In most cases I would say there is no need to care about. But if someone is really willing to do something wired and (s)he could roughly figure out your system time when your code was running, they might be able to brute force replay your random numbers and see which series fits. But I would say this is quite unlikely in most cases.
I did some research before posting but seem to be at a lost (not too experienced in coding).
I am attempting to generate or compute a random number for certain time interval with Python. I'm not looking for full code, I want help using the time library if that is the correct one to use.
Pseudo-code:
Allow python [PC] to compute a random number for 3 seconds
------> Store the computed generation in a value (i can handle this)
I would then use the random generated value to link access a python list (which would be automatically generated via a random number generation as well but i can figure that out).
I'm not sure why you want to do this, but here's how to compute many random numbers, throwing most of them away, and then using the last one after 3 seconds have elapsed.
import random
import time
start = time.clock()
while time.clock() - start < 3:
random_number = random.randint(0,100)
print random_number
This pointlessly throws away about 2 million perfectly good random numbers on my machine.
(And, as abarnert points out, this also maxes out one CPU core for the whole 3 seconds in a busy loop, which is very, very wasteful, but I thinks it's what you were asking for?)

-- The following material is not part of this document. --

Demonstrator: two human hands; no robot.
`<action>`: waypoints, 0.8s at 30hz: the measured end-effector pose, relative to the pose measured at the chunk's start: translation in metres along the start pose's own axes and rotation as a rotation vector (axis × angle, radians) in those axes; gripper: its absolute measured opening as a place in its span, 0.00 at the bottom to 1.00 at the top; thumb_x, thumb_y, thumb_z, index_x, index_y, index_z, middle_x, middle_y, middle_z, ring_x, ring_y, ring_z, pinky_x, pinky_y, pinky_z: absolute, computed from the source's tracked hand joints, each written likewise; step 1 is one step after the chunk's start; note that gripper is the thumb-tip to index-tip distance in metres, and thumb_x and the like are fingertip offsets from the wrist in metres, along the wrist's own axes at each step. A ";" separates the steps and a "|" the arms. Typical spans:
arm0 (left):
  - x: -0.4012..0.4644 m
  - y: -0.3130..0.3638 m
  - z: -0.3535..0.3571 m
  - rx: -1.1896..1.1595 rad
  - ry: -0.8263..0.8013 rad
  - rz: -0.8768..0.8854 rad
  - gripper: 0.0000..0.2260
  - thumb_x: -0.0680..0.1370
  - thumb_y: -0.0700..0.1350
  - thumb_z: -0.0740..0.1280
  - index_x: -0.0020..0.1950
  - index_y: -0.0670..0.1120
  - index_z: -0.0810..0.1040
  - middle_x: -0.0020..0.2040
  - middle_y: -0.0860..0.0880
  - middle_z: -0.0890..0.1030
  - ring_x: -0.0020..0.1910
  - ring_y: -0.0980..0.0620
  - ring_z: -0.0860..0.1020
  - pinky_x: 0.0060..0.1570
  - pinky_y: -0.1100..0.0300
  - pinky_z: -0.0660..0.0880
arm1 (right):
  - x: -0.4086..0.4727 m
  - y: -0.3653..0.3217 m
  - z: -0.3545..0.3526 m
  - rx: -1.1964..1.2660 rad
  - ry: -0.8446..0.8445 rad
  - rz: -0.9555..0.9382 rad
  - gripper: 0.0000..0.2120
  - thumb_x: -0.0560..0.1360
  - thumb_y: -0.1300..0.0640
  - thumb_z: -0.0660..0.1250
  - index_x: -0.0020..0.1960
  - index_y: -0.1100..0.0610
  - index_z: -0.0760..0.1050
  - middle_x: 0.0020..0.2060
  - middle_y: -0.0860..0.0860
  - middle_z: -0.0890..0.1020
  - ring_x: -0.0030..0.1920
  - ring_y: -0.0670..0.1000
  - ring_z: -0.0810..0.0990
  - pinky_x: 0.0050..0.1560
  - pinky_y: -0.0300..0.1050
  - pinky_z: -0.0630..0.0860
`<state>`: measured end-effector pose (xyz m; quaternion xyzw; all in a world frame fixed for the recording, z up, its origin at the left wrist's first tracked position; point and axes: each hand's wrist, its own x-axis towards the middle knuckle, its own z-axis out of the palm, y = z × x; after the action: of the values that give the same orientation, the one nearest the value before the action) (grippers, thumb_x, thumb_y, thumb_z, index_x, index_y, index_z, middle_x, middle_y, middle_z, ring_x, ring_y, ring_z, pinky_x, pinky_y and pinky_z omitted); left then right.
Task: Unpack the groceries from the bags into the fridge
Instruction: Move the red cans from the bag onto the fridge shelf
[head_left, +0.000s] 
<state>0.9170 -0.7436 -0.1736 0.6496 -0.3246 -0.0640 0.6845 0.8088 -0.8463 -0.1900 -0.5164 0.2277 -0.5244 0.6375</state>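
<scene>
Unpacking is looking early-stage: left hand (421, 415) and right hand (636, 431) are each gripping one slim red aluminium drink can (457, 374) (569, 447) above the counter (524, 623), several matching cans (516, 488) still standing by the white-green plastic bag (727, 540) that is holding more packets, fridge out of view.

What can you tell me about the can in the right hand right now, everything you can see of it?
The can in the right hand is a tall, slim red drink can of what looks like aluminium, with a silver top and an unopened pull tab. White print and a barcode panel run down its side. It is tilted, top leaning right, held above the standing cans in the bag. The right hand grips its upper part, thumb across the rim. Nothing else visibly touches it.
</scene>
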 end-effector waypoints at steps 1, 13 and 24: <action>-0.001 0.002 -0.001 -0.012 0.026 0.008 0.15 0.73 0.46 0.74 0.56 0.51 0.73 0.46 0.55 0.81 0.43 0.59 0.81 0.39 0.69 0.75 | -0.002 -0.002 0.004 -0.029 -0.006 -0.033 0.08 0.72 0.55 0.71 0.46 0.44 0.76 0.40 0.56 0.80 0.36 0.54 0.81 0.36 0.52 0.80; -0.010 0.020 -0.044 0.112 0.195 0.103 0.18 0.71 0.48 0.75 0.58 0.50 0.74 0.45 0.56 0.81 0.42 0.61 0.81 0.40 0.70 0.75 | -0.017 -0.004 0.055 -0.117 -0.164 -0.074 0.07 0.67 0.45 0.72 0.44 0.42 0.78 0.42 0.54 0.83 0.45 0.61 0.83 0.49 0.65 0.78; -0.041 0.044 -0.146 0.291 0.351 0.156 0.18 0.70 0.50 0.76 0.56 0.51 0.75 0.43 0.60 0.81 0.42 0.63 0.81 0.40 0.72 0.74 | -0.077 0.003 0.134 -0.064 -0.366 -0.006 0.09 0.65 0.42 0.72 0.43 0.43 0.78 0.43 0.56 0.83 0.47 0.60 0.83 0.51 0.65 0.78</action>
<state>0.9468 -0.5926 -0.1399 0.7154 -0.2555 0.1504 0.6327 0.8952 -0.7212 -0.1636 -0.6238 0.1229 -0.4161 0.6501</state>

EDIT: Updated to use time.clock instead of time.time, as suggested by abarnert again (thanks), because this seems to give better resolution across platforms and doesn't suffer from problems when the system time is altered in the middle of the program running.
First, you didn't say what kind of random number you want to generate, but given that your example is 10, I assume it's an integer in some range—let's say you're calling random.randrange(30).
Now, you want to compute a number every second for 3 seconds, then keep the last one. I don't know why you'd even want to do this, but you can do it like this:
for i in range(3):
number = random.randrange(30)
time.sleep(1.0)
At the end of 3 seconds, number will be the third random number generated.
The key here is that, to do something once per second (in a synchronous program—don't do this in a GUI or server!)—you just call time.sleep.
If the operation you were doing took a significant chunk of a second (or longer), this wouldn't be appropriate. Instead, you'd want to compute the start time, and sleep until a second after that:
t0 = time.monotonic()
for i in range(3):
number = random.randrange(30)
t0 += 1
time.sleep(t0 - time.monotonic())
Note that I've used time.monotonic here. This function is specifically designed for this kind of use case. It returns as much precision as can be gotten with reasonable efficiency (in particular, unlike time.time, it doesn't give you 1s precision on some platforms), and it guarantees that you'll never go backward even if, e.g., you change the system clock in the middle of the program. If you're using 3.2 or earlier, either look through the docs for the best alternative (possibly using time.clock()), or look into using ctypes to call the appropriate platform native function.
But in this case, random.randrange is going to take somewhere on the order of a microsecond, which is so much less time than the minimum resolution of most systems' simple timers that there's no reason to do such a thing.
If you want to take 3 seconds to get a random number, because you're concerned about the quality of the random number, you can use os.urandom() to generate the value. If all you really want to do is to select an item from your list at random, you can use random.choice()
Note: The function time.clock() has been removed, after having been deprecated since Python 3.3: use time.perf_counter() or time.process_time() instead, depending on your requirements, to have well-defined behavior. (Contributed by Matthias Bussonnier in bpo-36895.)